La seta tussah, nota anche come seta selvatica, si differenzia dalla seta tradizionale per la sua provenienza e il metodo di raccolta. A differenza del baco da seta domestico (Bombyx mori), che viene allevato in ambienti controllati, il baco da seta tussah (Antheraea genus) vive allo stato brado, producendo una fibra più rustica e irregolare. Questo aspetto influenza significativamente il processo di raccolta, rendendolo più complesso e meno standardizzato rispetto alla sericoltura tradizionale.
1. La Raccolta dei Bozzoli
La raccolta dei bozzoli di seta tussah è un processo delicato e laborioso, che dipende fortemente dalle stagioni e dalla disponibilità naturale dei bachi. A differenza della sericoltura tradizionale, dove i bozzoli vengono raccolti in tempi specifici e prevedibili, la raccolta della seta tussah è più sporadica. Gli allevatori, spesso in zone rurali, devono individuare i bozzoli sui rami degli alberi preferiti dai bachi, come il quercia, il giuggiolo o il pino. La ricerca richiede pazienza e una conoscenza approfondita dell’habitat del baco. I bozzoli, spesso mimetizzati tra il fogliame, vengono raccolti a mano, uno per uno, evitando di danneggiarli. La quantità di bozzoli raccolti varia notevolmente a seconda della stagione e delle condizioni climatiche.

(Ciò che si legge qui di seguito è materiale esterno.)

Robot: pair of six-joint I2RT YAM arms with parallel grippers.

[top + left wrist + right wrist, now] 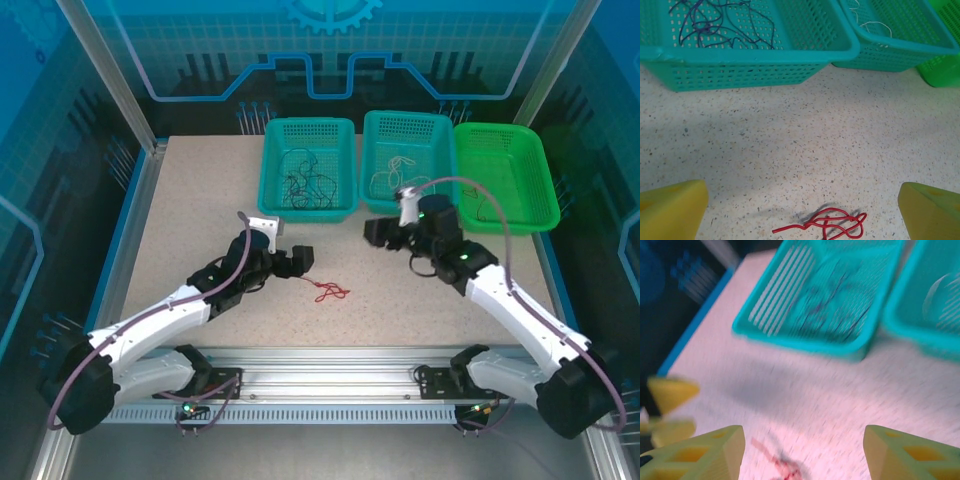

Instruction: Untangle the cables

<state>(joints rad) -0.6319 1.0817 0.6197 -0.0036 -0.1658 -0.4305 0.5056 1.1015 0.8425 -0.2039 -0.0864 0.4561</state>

2. La Differenziazione dai Bozzoli di Seta Tradizionale
| Caratteristica | Seta Tussah | Seta Tradizionale (Bombyx mori) |
|---|---|---|
| Habitat del Baco | Allo stato brado, su alberi e arbusti | Allevato in ambienti controllati |
| Forma del Bozzolo | Irregolare, spesso più grande e ruvido | Ovale, liscio e uniforme |
| Colore del Bozzolo | Variabile, dal beige al marrone scuro | Generalmente bianco o giallo chiaro |
| Processo di Raccolta | Manuale, ricerca nei boschi | Organizzato, raccolta in tempi predeterminati |
| Qualità della Seta | Più rustica, con una consistenza più grezza | Più fine, liscia e lucida |
3. La Sbollentatura e la Sfilatura
Una volta raccolti, i bozzoli di seta tussah vengono sottoposti a un processo di sbollentatura. Questo processo, che prevede l’immersione dei bozzoli in acqua calda, serve ad ammorbidire la sericina, una sostanza proteica che tiene insieme i fili di seta. La temperatura e la durata dell’immersione sono cruciali e devono essere attentamente controllate per evitare di danneggiare la fibra delicata. Dopo la sbollentatura, inizia la sfilatura, un’operazione manuale che richiede abilità e precisione. I fili di seta, che sono più corti e irregolari rispetto alla seta tradizionale, vengono estratti con cura dal bozzolo, creando un filo continuo. A causa della natura più grezza della fibra, la sfilatura della seta tussah è più lenta e richiede più tempo rispetto alla sfilatura della seta tradizionale.
4. La Filatura e la Tessitura
La seta tussah, a causa della sua irregolarità, richiede tecniche di filatura specifiche. Spesso, i fili vengono uniti per creare un filo più consistente e uniforme. La tessitura della seta tussah, infine, produce tessuti con una consistenza particolare, caratterizzata da una certa rusticità e un aspetto leggermente opaco. Questa particolarità è apprezzata per la sua unicità e la sua resistenza. PandaSilk, ad esempio, utilizza seta tussah di alta qualità per creare tessuti esclusivi, valorizzando la sua naturale irregolarità e robustezza.
La raccolta della seta tussah è un’attività complessa e affascinante, che riflette la stretta relazione tra l’uomo e la natura. Il processo manuale e la variabilità della produzione contribuiscono alla bellezza e all’unicità di questo prezioso materiale tessile. La sua rusticità e la sua bellezza naturale lo rendono una scelta apprezzata per la creazione di tessuti di alta qualità e di design unico.